ETERNAMENTE JOVENS - Filme da Legião Urbana Estréia Nesta Sexta-Feira (3)

Mesmo após 17 anos da morte de Renato Russo (1960-1996),  a Legião Urbana ainda inspira o espírito da juventude nacional. “Ele era o Renato Manfredini Jr. Era o professor Manfredo, que dava aulas de inglês. Era Jack Russel. Era o Renato Russo. Condensar tudo isso foi muito delicado”, declarou o ator Thiago Mendonça ao definir o personagem que interpreta em “Somos Tão Jovens”, filme que estreia hoje nas salas de cinema do país. A expectativa do diretor Antônio Carlos da Fontoura, 74, que não fez parte da geração que cresceu ouvindo Legião “mas sempre soube da importância” da banda brasiliense, é levar fãs para assistir à cinebiografia do cantor e compositor responsável por alguns hinos do rock verde amarelo cunhado nos anos 1980 e 90.
O filme Somos tão Jovens faz um recorte dos anos que precederam a fama e a criação da Legião UrbanaO filme Somos tão Jovens faz um recorte dos anos que precederam a fama e a criação da Legião Urbana

“Me surpreendo como os jovens de hoje, que também não cresceram com a Legião, descobrem a banda e são prova de como Renato continua atual”, observou Fontoura, que incluiu “Ainda é Cedo” entre suas preferidas. “É a que mais me toca no filme”, adianta.

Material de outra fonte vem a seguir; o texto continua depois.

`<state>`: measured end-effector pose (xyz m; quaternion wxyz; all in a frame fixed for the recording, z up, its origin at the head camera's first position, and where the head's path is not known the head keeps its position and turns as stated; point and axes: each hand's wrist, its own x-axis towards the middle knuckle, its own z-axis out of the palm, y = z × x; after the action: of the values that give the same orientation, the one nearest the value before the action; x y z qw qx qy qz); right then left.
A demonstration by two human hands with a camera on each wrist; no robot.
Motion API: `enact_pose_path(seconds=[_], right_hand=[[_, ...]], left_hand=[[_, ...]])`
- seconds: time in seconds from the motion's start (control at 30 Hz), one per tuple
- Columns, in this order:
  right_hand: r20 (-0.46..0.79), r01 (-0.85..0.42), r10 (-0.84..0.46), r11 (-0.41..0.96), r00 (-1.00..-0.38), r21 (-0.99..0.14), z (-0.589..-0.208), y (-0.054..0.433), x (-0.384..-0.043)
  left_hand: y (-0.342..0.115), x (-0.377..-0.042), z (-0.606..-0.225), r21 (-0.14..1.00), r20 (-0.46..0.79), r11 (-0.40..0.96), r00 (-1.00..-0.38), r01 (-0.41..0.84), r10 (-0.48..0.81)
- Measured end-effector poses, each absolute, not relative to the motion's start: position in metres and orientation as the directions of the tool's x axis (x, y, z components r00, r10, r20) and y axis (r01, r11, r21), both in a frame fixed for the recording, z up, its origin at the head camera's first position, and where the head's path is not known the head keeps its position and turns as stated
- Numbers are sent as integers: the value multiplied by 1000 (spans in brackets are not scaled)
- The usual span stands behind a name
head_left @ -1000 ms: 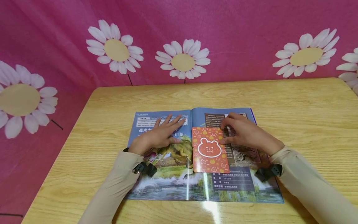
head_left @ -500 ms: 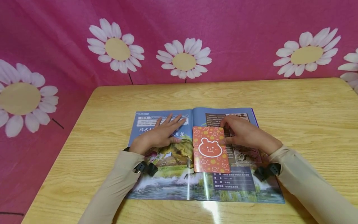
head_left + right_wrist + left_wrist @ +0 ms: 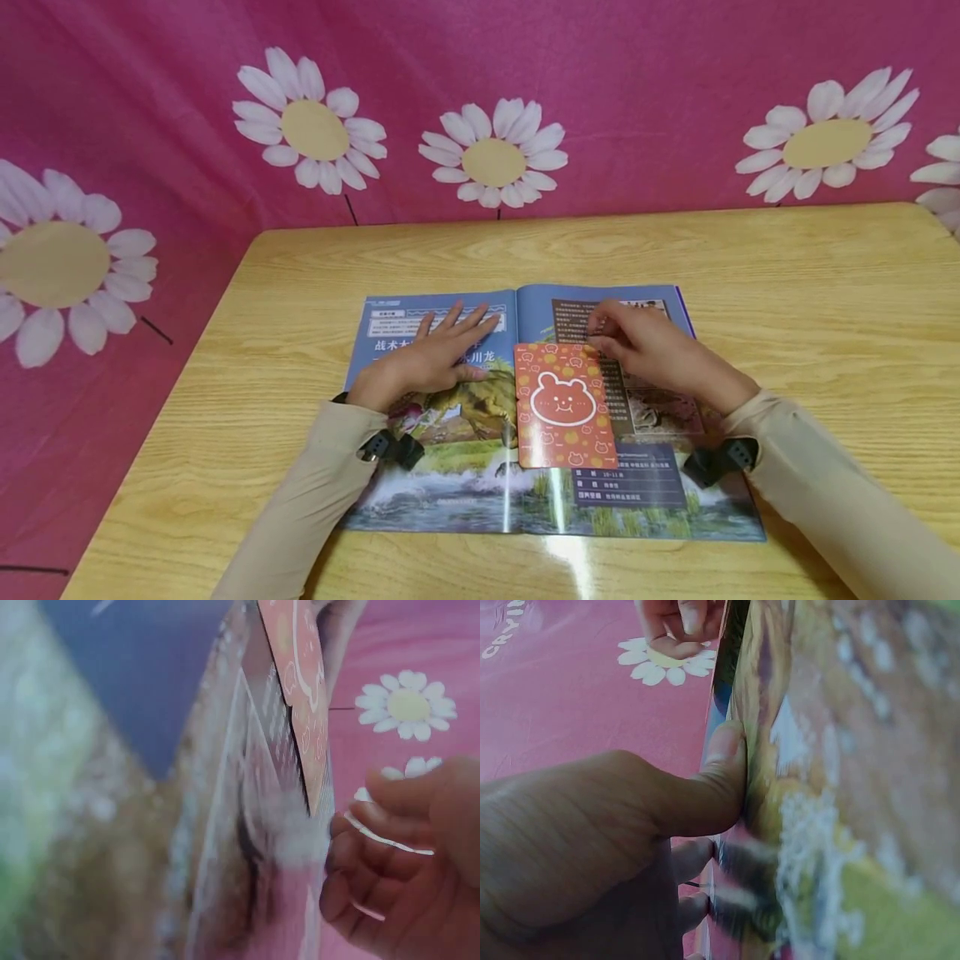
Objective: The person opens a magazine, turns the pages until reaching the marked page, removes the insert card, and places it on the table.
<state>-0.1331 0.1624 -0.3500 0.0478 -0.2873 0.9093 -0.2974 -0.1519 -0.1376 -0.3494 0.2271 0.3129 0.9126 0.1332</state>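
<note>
An open magazine (image 3: 442, 504) with dinosaur pictures lies on the table. My left hand (image 3: 416, 365) rests spread on its left page, fingers pointing away and thumb (image 3: 724, 761) against the paper. On the right page, alongside the centre fold, lies an orange card (image 3: 564, 404) printed with a smiling bear face. My right hand (image 3: 652, 346) is at the card's upper right corner with fingers loosely bent. In the right wrist view, a gap shows between these fingers and the card (image 3: 304, 697), and nothing is in their grasp.
The wooden table (image 3: 840, 333) spreads around the magazine on all sides. Behind and to the left hangs a pink cloth (image 3: 615, 75) with large white daisies. Dark wrist cameras (image 3: 393, 452) are strapped on both sleeves.
My right thumb and fingers have come off the card's right edge and lifted slightly. The card has slid a little toward me on the page. My left hand stays in place.
</note>
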Motion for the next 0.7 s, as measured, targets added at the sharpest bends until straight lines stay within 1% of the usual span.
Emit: enact_pose_path(seconds=[0.13, 0.23, 0.37, 0.47, 0.63, 0.7], right_hand=[[5, -508, -590, 692, -808, -513, -349, 157, -131], [-25, -514, -608, 691, -794, -508, -349, 154, -131], [-26, -498, -598, 690, -801, -525, -349, 154, -131], [-33, -475, -590, 680, -807, -558, -349, 155, -130], [2, -482, -604, 635, -797, -603, -350, 158, -128], [24, -485, -594, 632, -804, -605, -351, 158, -129]], left_hand=[[-137, -152, -349, 389, -333, 768, -699, 509, 632], [-137, -152, -348, 390, -338, 769, -698, 507, 631], [-137, -152, -349, 385, -338, 771, -700, 507, 629], [-137, -152, -349, 380, -335, 772, -702, 510, 629], [-137, -151, -349, 380, -332, 771, -702, 512, 630], [-137, -151, -349, 383, -332, 770, -702, 510, 630]])
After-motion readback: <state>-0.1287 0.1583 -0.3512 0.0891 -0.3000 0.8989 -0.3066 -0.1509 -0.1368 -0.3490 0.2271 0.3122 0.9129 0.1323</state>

Longe de ser o retrato do mito em que o garoto de Brasília se tornou, o longa-metragem é um recorte dos anos que precederam a fama e a criação da Legião Urbana. “É um registro da formação do Renato, das questões da juventude, do nascimento da cena musical de Brasília que criou bandas como Aborto Elétrico, Capital Inicial, Plebe Rude e tantas outras”, comentou o diretor. “O mais bacana foi descobrir um menino se inventando, que tem um sonho e que parte nesta direção”.

Ficção e documentário

Dado Villa-Lobos e Marcelo Bonfá, guitarrista e baterista da Legião Urbana, comentaram ser estranho ver, décadas depois, a própria história na tela. Os roqueiros do Planalto Central foram tema do documentário “Rock Brasília”, de Vladimir Carvalho, cujo registro mostra a gênese do movimento cultural que, no cenário efervescente da capital federal dos anos 70 e 80, deu origem a bandas que entrariam para a história do rock brasileiro. E, de certa forma, “Rock Brasília” e “Somos tão Jovens” são complementares.

“Talvez a ficção seja até mais real. Não que o documentário não seja ótimo. Mas nele há os relatos e os pontos de vista de cada um”, disse Marcelo Bonfá. “Já a ficção pega o quebra-cabeça que foi o cenário da época e acrescenta o elemento dramático, que muitas vezes o documentário não tem. São duas linguagens muito distintas”, completou Dado, cujo filho (Nicolau) interpreta o pai no filme.

“Não sei exatamente o que a galera mais nova pensa e ouve, mas as questões que são levantadas, a forma com que o Renato traduziu a inquietude jovem nunca vai acabar”, comenta Bonfá. “A vida é feita de ciclos. Todas as gerações e pessoas, que começam a ter liberdade de pensamento, vão lidar com questionamentos. E vão encontrar nas canções da Legião um oráculo”, reforça Dado Villa-Lobos.